PROBLEM DETAILS: Write out exactly, please, every line from the beginning of the entries to the line holding "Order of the", and no pictures.

[Opening DATA PROVIDED section]

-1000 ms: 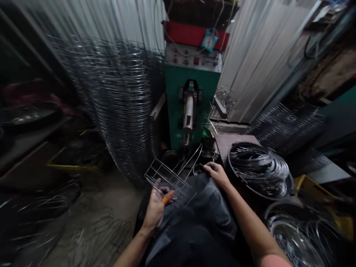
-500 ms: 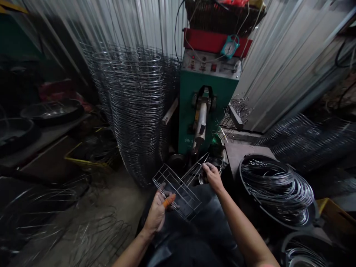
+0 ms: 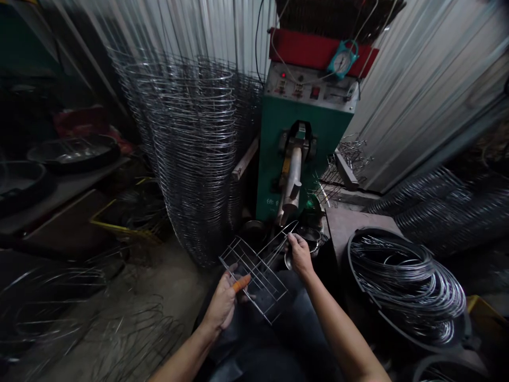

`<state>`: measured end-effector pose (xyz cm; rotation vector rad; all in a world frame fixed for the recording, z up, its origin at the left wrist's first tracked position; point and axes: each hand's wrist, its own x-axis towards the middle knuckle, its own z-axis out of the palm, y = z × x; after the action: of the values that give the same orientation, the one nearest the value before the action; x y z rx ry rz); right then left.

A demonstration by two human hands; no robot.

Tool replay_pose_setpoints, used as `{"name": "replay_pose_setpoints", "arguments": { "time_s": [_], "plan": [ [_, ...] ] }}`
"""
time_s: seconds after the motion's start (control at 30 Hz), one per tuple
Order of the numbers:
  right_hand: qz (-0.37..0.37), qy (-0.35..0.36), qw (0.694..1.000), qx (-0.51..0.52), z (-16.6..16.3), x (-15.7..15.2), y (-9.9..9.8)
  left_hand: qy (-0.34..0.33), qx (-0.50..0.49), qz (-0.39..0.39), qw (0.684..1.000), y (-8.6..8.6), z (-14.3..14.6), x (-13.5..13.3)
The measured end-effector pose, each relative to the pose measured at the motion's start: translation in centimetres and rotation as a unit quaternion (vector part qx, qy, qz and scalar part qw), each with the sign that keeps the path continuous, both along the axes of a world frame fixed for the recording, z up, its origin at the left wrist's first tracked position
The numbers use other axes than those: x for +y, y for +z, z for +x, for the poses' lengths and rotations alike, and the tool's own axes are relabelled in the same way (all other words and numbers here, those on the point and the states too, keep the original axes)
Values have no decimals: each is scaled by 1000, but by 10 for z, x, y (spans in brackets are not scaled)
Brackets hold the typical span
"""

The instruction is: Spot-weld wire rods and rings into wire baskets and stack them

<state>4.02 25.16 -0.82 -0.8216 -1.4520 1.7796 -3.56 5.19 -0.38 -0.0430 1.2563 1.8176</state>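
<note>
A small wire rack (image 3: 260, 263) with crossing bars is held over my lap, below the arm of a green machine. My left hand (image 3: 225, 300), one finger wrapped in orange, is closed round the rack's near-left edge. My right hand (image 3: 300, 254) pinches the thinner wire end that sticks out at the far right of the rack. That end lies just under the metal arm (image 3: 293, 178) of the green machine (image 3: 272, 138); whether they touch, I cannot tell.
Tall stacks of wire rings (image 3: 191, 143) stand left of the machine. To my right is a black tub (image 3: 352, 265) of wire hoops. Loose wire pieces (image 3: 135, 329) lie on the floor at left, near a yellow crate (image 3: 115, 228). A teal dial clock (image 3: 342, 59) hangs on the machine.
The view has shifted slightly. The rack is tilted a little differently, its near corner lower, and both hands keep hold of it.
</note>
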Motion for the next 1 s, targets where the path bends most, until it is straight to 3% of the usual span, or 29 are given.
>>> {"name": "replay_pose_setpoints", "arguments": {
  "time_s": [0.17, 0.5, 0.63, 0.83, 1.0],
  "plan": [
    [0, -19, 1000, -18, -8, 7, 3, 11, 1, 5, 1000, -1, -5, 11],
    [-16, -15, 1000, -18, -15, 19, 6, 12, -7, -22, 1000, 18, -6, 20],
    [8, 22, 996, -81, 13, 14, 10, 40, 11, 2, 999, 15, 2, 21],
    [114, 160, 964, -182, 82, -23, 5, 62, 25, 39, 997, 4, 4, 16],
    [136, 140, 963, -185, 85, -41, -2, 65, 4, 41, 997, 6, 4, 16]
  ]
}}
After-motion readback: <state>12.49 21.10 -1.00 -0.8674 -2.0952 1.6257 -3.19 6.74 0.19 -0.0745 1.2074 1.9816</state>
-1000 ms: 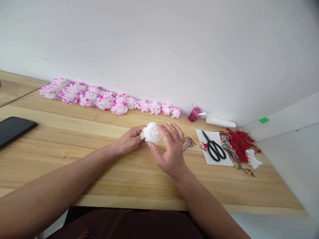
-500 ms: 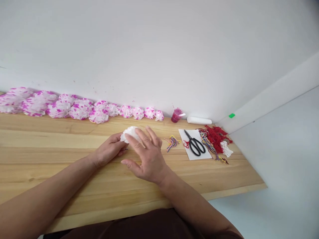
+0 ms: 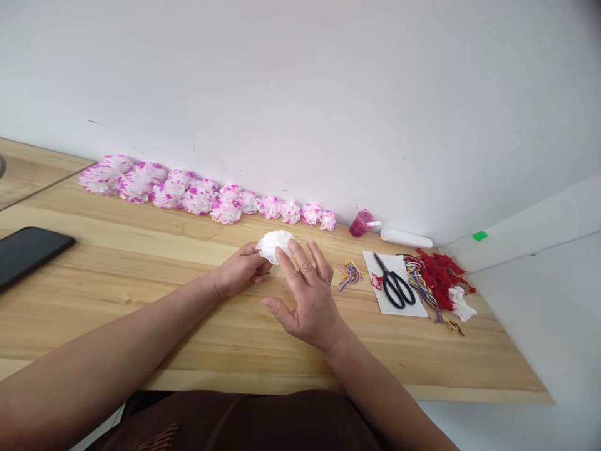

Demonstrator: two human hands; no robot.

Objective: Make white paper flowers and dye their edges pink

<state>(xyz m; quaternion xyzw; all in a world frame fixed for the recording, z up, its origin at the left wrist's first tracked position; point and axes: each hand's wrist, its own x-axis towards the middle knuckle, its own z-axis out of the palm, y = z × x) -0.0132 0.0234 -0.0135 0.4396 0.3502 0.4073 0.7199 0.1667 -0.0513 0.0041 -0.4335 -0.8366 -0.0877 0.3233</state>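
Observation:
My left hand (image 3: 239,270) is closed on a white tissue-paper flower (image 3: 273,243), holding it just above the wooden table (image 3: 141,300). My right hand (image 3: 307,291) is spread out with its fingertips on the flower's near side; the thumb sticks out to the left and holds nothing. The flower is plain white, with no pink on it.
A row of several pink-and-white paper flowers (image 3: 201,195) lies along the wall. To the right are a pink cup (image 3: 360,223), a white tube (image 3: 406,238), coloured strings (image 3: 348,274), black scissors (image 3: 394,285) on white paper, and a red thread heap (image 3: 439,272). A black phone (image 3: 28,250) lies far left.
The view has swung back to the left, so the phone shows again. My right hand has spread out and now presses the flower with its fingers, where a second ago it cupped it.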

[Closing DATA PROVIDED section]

THE COMPLETED TASK:
-1000 ms: 
-500 ms: 
+0 ms: 

`<state>`: measured end-effector pose (xyz cm; rotation vector rad; all in a world frame fixed for the recording, z up, its origin at the left wrist's first tracked position; point and axes: each hand's wrist, its own x-axis towards the middle knuckle, its own z-axis out of the palm, y = z × x; after the action: of the values that give the same orientation, the one nearest the value before the action; x y z rx ry rz); right then left.

A demonstration by two human hands; no robot.

Tool replay_pose_setpoints, used as `{"name": "replay_pose_setpoints", "arguments": { "time_s": [_], "plan": [ [_, ...] ] }}`
"""
time_s: seconds after the motion's start (control at 30 Hz), one per tuple
Order of the numbers:

An answer has been given, and the exercise is complete.